Da una parte Kendrick Lamar, rapper più influente del nuovo millennio per il modo in cui ha raccontato un’intera comunità ferita e martoriata da un’America in decadenza, reduce da un’annata che lo ha sedimentato definitivamente nell’immaginario collettivo mainstream. Intelligangsta per antonomasia, poeta del ghetto, schivo, a tratti oscuro, che poco si lascia andare alle interazioni col pubblico, al quale prima dell’incendiaria (e no, il termine utilizzato non è una casualità) Like That, chiede se è pronto ad alzare il livello. I suoi live cambiano come cambiano i suoi dischi. All’Arena di Verona più riflessivo e privo di qualsiasi gioiello prezioso per uno show più nudo e incentrato su Mr. Morale & The Big Steppers.

Kendrick Lamar, West Coast hero

A Roma più sbottonato (tanto che a volte – come nella battagliera euphoria – non si preoccupa di censurare la n-word, accortezza che Lamar ha nei concerti a prevalenza di pubblico bianco) ma senza mai scomporsi. Vero hero della West Coast con grossa collana di diamanti annessa a ribadirne lo status, in piena sintonia con l’ultimo GNX, omaggio alla tradizione hip hop losangelina di cui ieri sera allo Stadio Olimpico si è fatto fiero portatore (vederlo rappare reincarnated rannicchiato sui gradini per un attimo ci ha fatto pensare di avere di fronte Tupac).

I suoi blocchi sono una scarica di adrenalina pura. Tra fiammate e fuochi d’artificio, come un gigante inarrivabile K-Dot sputa barre con la precisione di un cecchino. In primis con wacced out murals – brano apripista del lungo concerto che suona come un testamento inciso nel marmo – fino ad arrivare all’attesissima e gigantesca Not Like Us, sulla quale lo stadio esplode come se fossimo non più a Roma ma a Compton, passando per i classici tratti da DAMN., To Pimp A Butterfly, e good kid, mAAd city.

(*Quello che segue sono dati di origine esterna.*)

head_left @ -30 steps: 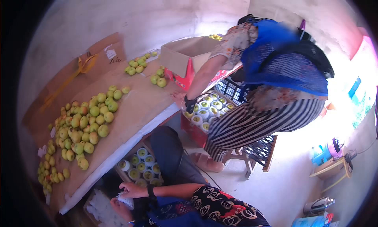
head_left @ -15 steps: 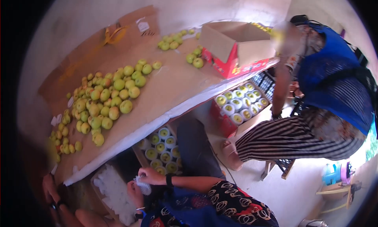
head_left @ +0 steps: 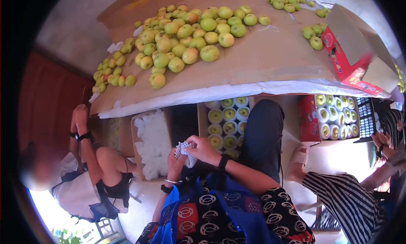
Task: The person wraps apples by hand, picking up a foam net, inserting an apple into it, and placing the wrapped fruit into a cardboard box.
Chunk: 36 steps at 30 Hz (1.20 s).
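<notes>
Cardboard-covered bench is carrying a heap of green apples above two open boxes. Below its edge, the person's left hand and right hand are meeting over a white foam net sleeve, fingers of both closing around it. Just beside them, a carton of loose foam sleeves is sitting next to a box of wrapped apples. At left, a co-worker is crouching.
</notes>
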Each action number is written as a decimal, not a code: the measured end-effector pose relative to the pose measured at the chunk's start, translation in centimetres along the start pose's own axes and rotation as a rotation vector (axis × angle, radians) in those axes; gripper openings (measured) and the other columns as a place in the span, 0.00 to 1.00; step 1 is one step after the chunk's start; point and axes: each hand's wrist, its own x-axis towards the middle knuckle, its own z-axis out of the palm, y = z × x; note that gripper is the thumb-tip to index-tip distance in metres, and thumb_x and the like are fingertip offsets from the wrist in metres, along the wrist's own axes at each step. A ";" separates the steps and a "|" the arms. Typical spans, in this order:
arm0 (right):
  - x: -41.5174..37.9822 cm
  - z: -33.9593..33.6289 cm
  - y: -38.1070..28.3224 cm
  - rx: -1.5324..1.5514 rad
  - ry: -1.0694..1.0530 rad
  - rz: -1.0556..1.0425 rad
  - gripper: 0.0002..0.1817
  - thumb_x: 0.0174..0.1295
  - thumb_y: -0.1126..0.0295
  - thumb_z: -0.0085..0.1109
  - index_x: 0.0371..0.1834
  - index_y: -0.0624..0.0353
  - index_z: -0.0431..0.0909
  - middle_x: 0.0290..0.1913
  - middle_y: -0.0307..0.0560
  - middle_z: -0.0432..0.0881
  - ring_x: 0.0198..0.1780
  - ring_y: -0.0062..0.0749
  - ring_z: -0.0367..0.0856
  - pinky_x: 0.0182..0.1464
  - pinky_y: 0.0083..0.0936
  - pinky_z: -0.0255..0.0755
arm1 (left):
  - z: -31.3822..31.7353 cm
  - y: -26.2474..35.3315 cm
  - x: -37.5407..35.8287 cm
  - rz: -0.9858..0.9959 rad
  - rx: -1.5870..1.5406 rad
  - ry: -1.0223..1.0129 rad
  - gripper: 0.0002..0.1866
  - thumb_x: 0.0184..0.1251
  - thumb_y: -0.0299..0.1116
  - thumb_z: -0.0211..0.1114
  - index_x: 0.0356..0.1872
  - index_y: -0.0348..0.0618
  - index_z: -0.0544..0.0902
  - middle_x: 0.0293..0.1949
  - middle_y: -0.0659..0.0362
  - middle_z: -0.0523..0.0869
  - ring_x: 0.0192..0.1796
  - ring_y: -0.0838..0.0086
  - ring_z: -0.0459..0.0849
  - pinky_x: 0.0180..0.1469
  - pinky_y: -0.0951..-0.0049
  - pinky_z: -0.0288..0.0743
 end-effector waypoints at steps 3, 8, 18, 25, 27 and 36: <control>0.4 -0.2 1.0 0.050 -0.184 0.096 0.19 0.49 0.61 0.67 0.36 0.65 0.76 0.26 0.42 0.79 0.28 0.21 0.76 0.31 0.21 0.71 | -0.6 -0.6 0.7 0.270 0.165 0.163 0.13 0.55 0.22 0.57 0.43 0.39 0.74 0.38 0.62 0.78 0.39 0.80 0.75 0.42 0.78 0.71; 0.2 0.3 1.3 -0.008 -0.118 0.010 0.21 0.44 0.59 0.66 0.31 0.66 0.73 0.29 0.59 0.78 0.32 0.44 0.79 0.35 0.35 0.70 | 0.0 0.9 2.7 0.365 0.408 0.229 0.07 0.58 0.22 0.52 0.38 0.36 0.71 0.33 0.57 0.74 0.37 0.75 0.72 0.41 0.73 0.69; 0.2 -0.4 0.6 -0.116 0.066 0.009 0.11 0.42 0.72 0.61 0.29 0.63 0.71 0.28 0.54 0.76 0.33 0.50 0.77 0.35 0.40 0.70 | 1.3 0.1 3.2 0.332 0.525 0.209 0.14 0.61 0.28 0.54 0.46 0.33 0.71 0.39 0.51 0.78 0.41 0.69 0.76 0.45 0.69 0.70; 1.4 -1.5 1.3 -0.267 0.132 -0.025 0.10 0.45 0.77 0.56 0.32 0.60 0.68 0.30 0.53 0.75 0.37 0.53 0.76 0.37 0.43 0.69 | 0.1 -1.3 2.7 0.358 0.500 0.222 0.13 0.61 0.27 0.53 0.46 0.33 0.72 0.38 0.52 0.78 0.40 0.68 0.76 0.45 0.68 0.70; 1.8 -1.6 1.3 -0.247 0.170 -0.013 0.11 0.46 0.79 0.55 0.33 0.60 0.67 0.30 0.53 0.75 0.37 0.54 0.76 0.37 0.43 0.69 | -0.7 -1.4 2.9 0.244 0.442 0.162 0.13 0.61 0.27 0.53 0.46 0.33 0.73 0.38 0.53 0.79 0.40 0.69 0.76 0.44 0.68 0.70; 1.4 -1.5 1.7 -0.248 0.067 -0.017 0.10 0.50 0.78 0.51 0.38 0.61 0.72 0.34 0.56 0.78 0.38 0.54 0.77 0.41 0.42 0.72 | 2.3 -1.4 2.5 0.229 0.373 -0.021 0.16 0.59 0.27 0.58 0.48 0.32 0.73 0.38 0.54 0.80 0.39 0.71 0.77 0.44 0.70 0.71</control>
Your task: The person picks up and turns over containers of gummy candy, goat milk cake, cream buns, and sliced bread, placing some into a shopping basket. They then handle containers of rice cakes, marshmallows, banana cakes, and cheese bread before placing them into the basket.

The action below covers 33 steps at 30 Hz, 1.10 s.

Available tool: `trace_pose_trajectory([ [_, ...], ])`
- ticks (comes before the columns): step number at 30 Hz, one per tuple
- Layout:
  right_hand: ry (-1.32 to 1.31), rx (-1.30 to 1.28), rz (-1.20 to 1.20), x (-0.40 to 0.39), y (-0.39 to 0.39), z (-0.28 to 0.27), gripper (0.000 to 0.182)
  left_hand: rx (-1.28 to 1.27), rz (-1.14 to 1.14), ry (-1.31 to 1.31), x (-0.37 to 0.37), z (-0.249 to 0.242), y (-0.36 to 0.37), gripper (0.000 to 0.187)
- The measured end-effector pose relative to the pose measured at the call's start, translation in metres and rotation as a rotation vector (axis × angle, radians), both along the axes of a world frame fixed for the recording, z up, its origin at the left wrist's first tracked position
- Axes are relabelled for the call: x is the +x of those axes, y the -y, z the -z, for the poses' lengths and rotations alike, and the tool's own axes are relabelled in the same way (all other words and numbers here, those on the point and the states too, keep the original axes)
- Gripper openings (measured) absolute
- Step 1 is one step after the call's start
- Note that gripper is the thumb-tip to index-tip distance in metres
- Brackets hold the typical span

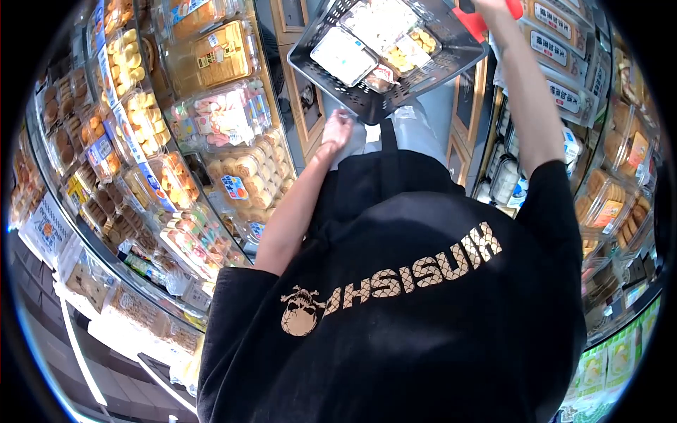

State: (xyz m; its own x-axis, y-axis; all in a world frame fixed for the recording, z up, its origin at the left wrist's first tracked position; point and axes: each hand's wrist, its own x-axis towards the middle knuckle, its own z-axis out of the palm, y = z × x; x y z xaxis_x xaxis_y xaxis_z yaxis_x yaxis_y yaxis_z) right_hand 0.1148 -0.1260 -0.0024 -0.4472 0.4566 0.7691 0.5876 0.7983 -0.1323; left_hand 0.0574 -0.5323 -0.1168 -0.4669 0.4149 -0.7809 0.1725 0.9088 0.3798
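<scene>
A black shopping basket (374,106) with red handle parts hangs in front of my body at the top of the view. My right hand (489,5), partly cut off by the top edge, is closed on the basket's red handle (474,24). Inside the basket lie clear plastic packs: a white-labelled box (344,56), a pack with yellow pieces (409,52) and a small bag (381,79). My left hand (338,128) hangs just beside the basket's near left corner, its fingers loosely curled with nothing visible in them.
Shelves of packaged pastries (247,169) stand close on my left, with more packs (144,127) farther left. On my right are shelves with boxed goods (557,60) and round baked goods (599,204). Grey floor (430,106) and wooden-framed panels (465,106) show below the basket.
</scene>
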Motion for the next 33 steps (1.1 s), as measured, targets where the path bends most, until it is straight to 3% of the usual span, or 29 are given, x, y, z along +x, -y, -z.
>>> trace_pose_trajectory([
  [2, -0.159, -0.032, 0.112, 0.0, 0.057, -0.006, 0.036, 0.079, 0.005, -0.04, -0.03, 0.04, 0.033, 0.035],
  [4, -0.088, -0.525, 0.022, 0.038, 0.107, 0.055, 0.05, 0.141, 0.049, -0.187, -0.06, 0.039, 0.026, 0.035],
  [5, -0.212, -0.612, 0.155, 0.045, 0.149, 0.08, 0.049, 0.189, 0.093, -0.261, -0.079, 0.052, 0.022, 0.038],
  [6, -0.15, -0.584, 0.365, 0.06, 0.198, 0.128, 0.053, 0.211, 0.139, -0.358, -0.095, 0.06, 0.012, 0.035],
  [8, -0.17, -1.064, 0.667, 0.088, 0.284, 0.197, 0.069, 0.298, 0.269, -0.633, -0.128, 0.1, 0.006, 0.045],
  [10, -0.249, -1.437, 0.93, 0.105, 0.348, 0.246, 0.07, 0.345, 0.233, -0.674, -0.149, 0.126, -0.017, 0.053],
  [12, -0.379, -1.613, 0.825, 0.105, 0.371, 0.272, 0.068, 0.304, 0.253, -0.697, -0.173, 0.156, -0.033, 0.057],
  [13, -0.45, -1.696, 0.769, 0.106, 0.38, 0.286, 0.067, 0.264, 0.292, -0.582, -0.186, 0.175, -0.04, 0.054],
  [14, -0.251, -1.461, 0.664, 0.112, 0.391, 0.319, 0.057, 0.223, 0.331, -0.465, -0.197, 0.189, -0.043, 0.052],
  [16, -0.199, -1.517, 0.727, 0.096, 0.381, 0.314, 0.049, 0.041, 0.29, -0.227, -0.203, 0.189, -0.057, 0.044],
  [17, -0.179, -1.437, 0.708, 0.097, 0.381, 0.326, 0.046, 0.204, 0.435, -0.435, -0.201, 0.192, -0.052, 0.037],
  [20, -0.126, -1.386, 0.701, 0.102, 0.376, 0.317, 0.043, 0.186, 0.452, -0.399, -0.198, 0.193, -0.04, 0.033],
  [26, 0.062, -1.378, 0.749, 0.118, 0.328, 0.304, 0.032, 0.108, 0.249, -0.329, -0.148, 0.185, 0.016, 0.029],
  [30, 0.17, -1.448, 0.716, 0.116, 0.291, 0.297, 0.035, 0.165, 0.116, -0.469, -0.114, 0.199, 0.039, 0.026],
  [33, 0.228, -1.347, 0.753, 0.113, 0.277, 0.307, 0.04, 0.128, 0.136, -0.613, -0.108, 0.208, 0.038, 0.026],
])
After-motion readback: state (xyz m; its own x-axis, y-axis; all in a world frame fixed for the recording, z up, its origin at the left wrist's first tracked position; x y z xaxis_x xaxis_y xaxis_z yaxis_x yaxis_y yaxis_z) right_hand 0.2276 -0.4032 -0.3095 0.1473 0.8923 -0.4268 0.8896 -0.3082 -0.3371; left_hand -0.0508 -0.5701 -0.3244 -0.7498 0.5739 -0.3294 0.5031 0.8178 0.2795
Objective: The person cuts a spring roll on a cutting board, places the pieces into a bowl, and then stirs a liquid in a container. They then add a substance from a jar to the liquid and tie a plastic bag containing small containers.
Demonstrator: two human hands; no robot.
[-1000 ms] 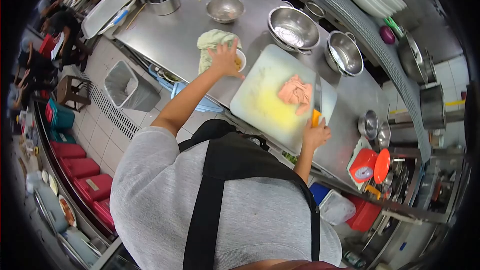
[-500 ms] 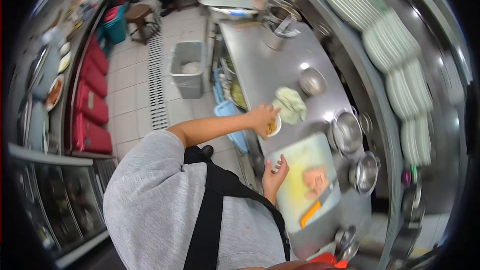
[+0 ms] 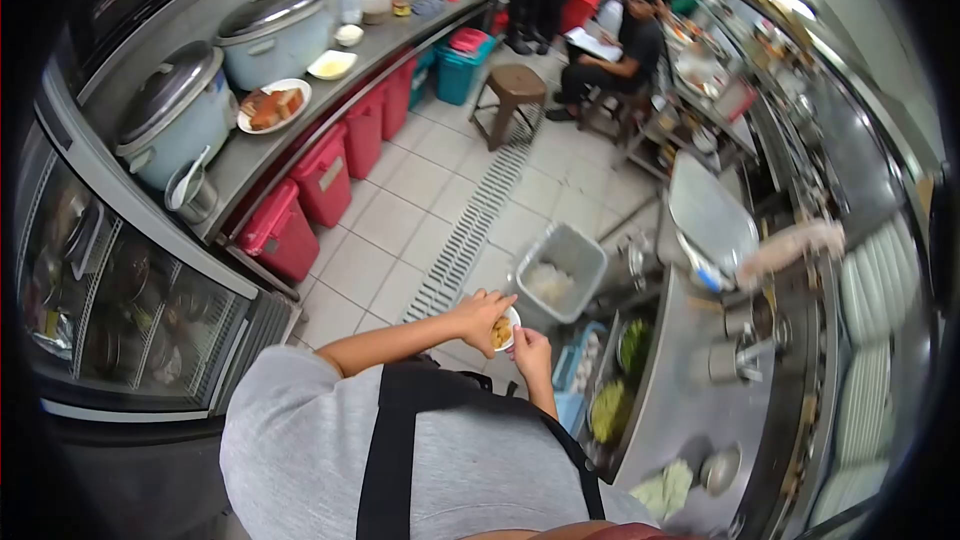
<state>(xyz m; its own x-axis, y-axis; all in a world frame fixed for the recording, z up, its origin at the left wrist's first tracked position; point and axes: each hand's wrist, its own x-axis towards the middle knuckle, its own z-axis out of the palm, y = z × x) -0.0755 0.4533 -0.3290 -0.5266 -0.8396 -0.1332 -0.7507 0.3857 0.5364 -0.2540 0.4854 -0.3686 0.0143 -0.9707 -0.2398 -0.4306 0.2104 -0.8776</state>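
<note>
A small white bowl (image 3: 507,334) with yellow-brown pieces of food (image 3: 500,332) in it is held in front of my body, above the floor. My left hand (image 3: 482,320) grips the bowl from the left, its fingers reaching over the far rim and covering part of it. On the other side, my right hand (image 3: 533,353) pinches the bowl's right rim. What the pieces are, I cannot make out.
A grey bin (image 3: 562,275) stands just beyond the bowl. To the right runs a steel counter (image 3: 650,420) with a cloth (image 3: 664,488) and a metal bowl (image 3: 720,468). Left are a glass-door fridge (image 3: 130,290) and red bins (image 3: 322,180). Several people sit farther back.
My view has swung left, away from the cutting board and knife. The bowl has come off the counter edge and is now over the floor. My right hand has joined the left on it.
</note>
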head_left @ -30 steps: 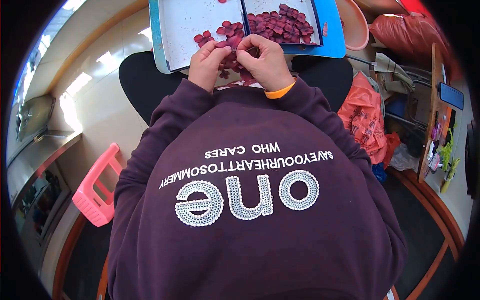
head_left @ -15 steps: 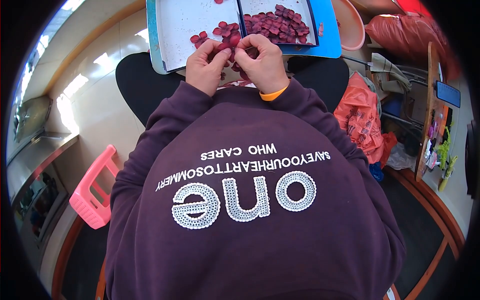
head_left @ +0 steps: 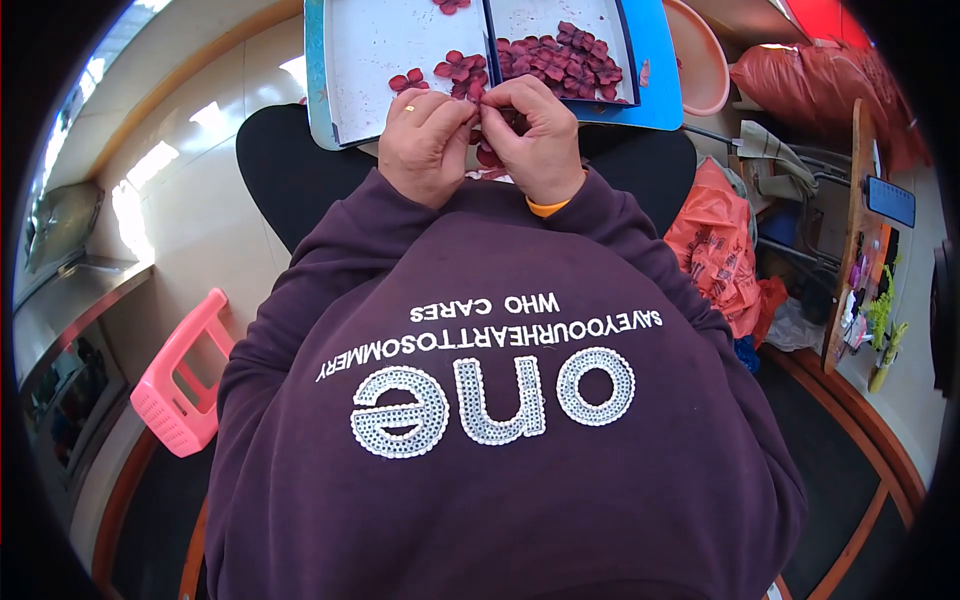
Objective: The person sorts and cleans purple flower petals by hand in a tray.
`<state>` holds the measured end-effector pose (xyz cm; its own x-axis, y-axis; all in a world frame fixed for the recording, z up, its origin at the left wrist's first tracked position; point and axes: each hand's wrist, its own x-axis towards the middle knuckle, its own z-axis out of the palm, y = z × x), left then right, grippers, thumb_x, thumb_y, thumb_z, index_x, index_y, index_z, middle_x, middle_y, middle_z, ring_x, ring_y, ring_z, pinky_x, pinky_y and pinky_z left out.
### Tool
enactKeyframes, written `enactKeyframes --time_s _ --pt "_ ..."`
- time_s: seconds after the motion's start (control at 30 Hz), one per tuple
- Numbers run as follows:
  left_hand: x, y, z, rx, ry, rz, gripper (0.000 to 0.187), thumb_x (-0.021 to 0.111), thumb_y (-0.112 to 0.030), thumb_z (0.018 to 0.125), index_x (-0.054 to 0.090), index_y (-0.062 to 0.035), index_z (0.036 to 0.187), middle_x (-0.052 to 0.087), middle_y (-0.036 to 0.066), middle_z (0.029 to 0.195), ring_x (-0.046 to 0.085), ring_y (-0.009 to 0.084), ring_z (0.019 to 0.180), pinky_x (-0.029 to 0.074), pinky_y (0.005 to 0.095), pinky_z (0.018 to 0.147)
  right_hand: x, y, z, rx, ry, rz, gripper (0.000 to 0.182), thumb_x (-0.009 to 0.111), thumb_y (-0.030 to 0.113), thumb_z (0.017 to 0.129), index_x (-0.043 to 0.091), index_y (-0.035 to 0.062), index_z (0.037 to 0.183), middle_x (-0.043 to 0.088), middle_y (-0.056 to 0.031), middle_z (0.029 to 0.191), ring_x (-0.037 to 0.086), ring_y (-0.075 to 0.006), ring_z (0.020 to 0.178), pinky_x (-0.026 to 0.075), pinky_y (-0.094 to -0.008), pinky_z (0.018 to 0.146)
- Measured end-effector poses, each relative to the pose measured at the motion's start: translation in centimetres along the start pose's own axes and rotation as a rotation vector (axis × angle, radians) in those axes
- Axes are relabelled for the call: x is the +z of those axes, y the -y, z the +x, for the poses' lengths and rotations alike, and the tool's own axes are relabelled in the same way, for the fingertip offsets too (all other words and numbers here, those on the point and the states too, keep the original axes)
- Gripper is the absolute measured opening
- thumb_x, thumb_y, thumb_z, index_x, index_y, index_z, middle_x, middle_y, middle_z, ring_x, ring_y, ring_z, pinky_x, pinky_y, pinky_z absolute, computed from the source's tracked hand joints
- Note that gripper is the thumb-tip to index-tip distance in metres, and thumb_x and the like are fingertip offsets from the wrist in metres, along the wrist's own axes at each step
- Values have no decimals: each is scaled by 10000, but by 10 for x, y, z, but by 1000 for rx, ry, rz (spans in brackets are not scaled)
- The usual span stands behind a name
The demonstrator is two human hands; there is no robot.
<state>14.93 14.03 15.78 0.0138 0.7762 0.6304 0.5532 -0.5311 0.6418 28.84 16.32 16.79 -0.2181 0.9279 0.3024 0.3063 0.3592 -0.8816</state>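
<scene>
My left hand (head_left: 425,145) and my right hand (head_left: 533,140) meet at the near edge of a white tray (head_left: 365,75). Their fingertips are pinched together on dark red petals (head_left: 476,90); the exact hold of each is partly hidden by the fingers. More red petals hang just below, between the hands. Loose petal pieces (head_left: 407,80) lie in the tray's left part, near my left fingers. A dense pile of dark red petals (head_left: 570,62) fills much of the right compartment, beyond my right hand.
The tray sits on a blue board (head_left: 655,60) over my lap. A pink basin (head_left: 700,55) and red plastic bags (head_left: 715,240) are at the right. A pink stool (head_left: 175,385) stands on the floor at the left. A phone (head_left: 890,201) is at the far right.
My left hand has turned so that its back and a ring show, its fingers more curled. My right hand stays pinched close by. The whole view has shifted slightly.
</scene>
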Motion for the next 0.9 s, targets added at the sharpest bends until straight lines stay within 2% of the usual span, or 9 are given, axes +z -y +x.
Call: enactKeyframes --time_s 0.07,0.2,0.4,0.53,0.73,0.87,0.9 --pt "1 1 -2 54 -19 9 186 609 28 682 616 -50 851 591 44 799 522 213 683 420 288 739 1 -1 0 -19 7 3 97 585 -34 759 612 16 838 564 -14 825 496 -79 609 410 -168 532" --pt "3 -2 -4 -109 -52 -57 182 615 23 685 621 -43 854 596 39 796 527 209 689 428 284 719 2 2 -1 230 0 262 125 577 -25 783 602 24 895 570 -18 803 508 -77 631 428 -169 549" --pt "4 5 -7 -259 -26 -132 159 603 21 711 622 -41 857 595 39 810 527 166 686 431 252 661 0 4 3 455 105 429 94 556 -3 784 588 27 867 548 -18 709 480 -83 586 405 -174 533" --pt "0 12 -8 -868 14 -634 123 578 17 744 609 -38 849 566 35 815 499 117 663 412 211 592 0 -5 3 460 84 445 87 555 -8 778 571 24 858 554 -21 686 486 -77 588 402 -171 531" --pt "1 8 -5 -859 -220 -665 84 549 9 776 587 -28 841 533 31 801 468 88 639 384 186 558 0 0 4 480 29 444 102 559 -33 792 557 8 885 573 -34 705 527 -75 587 432 -156 537" --pt "-1 1 -7 -505 31 -389 56 552 -3 784 563 -20 836 518 29 774 448 93 617 376 193 554 1 -6 3 385 53 306 109 553 -41 786 549 17 878 572 -32 702 527 -71 581 421 -154 525" --pt "-2 2 -8 -505 30 -386 56 552 -3 784 563 -20 836 518 29 774 448 93 617 376 193 554 2 -6 3 384 55 308 109 553 -41 786 549 17 878 572 -32 702 527 -71 581 421 -154 525"
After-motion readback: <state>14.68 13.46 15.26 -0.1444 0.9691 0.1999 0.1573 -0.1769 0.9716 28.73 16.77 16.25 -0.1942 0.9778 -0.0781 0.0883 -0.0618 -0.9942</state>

SZA, luce e farfalla del bosco

Dall’altra SZA, colorata e piena di vita, portatrice di luce, una vera farfalla (con tanto di ali) del bosco fatato che sul palco compie una metamorfosi che culmina con Nobody Gets Me. Una dea raggiungibile, che non lesina in autografi dal palco e parole di affetto per il pubblico, definendolo “il suo preferito in Europa”. Quelle frasi che si dicono, certo, ma che la purezza di SZA fa percepire come davvero sentite.

Quella stessa che sembra infondere anche a Kendrick – sporcato troppo presto dal sangue che scorre nelle strade della sua città ma quasi più spensierato e giocoso nei blocchi insieme a SZA – durante la chiusura magistrale con l’attesissima Luther, che più che una canzone sembra quasi un luogo della mente. E infine ovviamente Gloria, outro di GNX, metafora dell’arte, santa e peccato, conforto e supplizio allo stesso tempo, che glorifica e consuma chi nasce con il fuoco dentro.

La musica si abbassa, le luci iniziano ad alzarsi pian piano. Kendrick Lamar e SZA salgono a bordo della GNX sempre presente sul palco, sanciscono la fine della magia che ha travolto Roma per una sera e la sensazione è che li porterà chissà dove. Forse vero quell’Olimpo dove stanno solo i grandissimi. Anche stavolta, una promessa: ci rivedremo presto. Noi non vediamo già l’ora.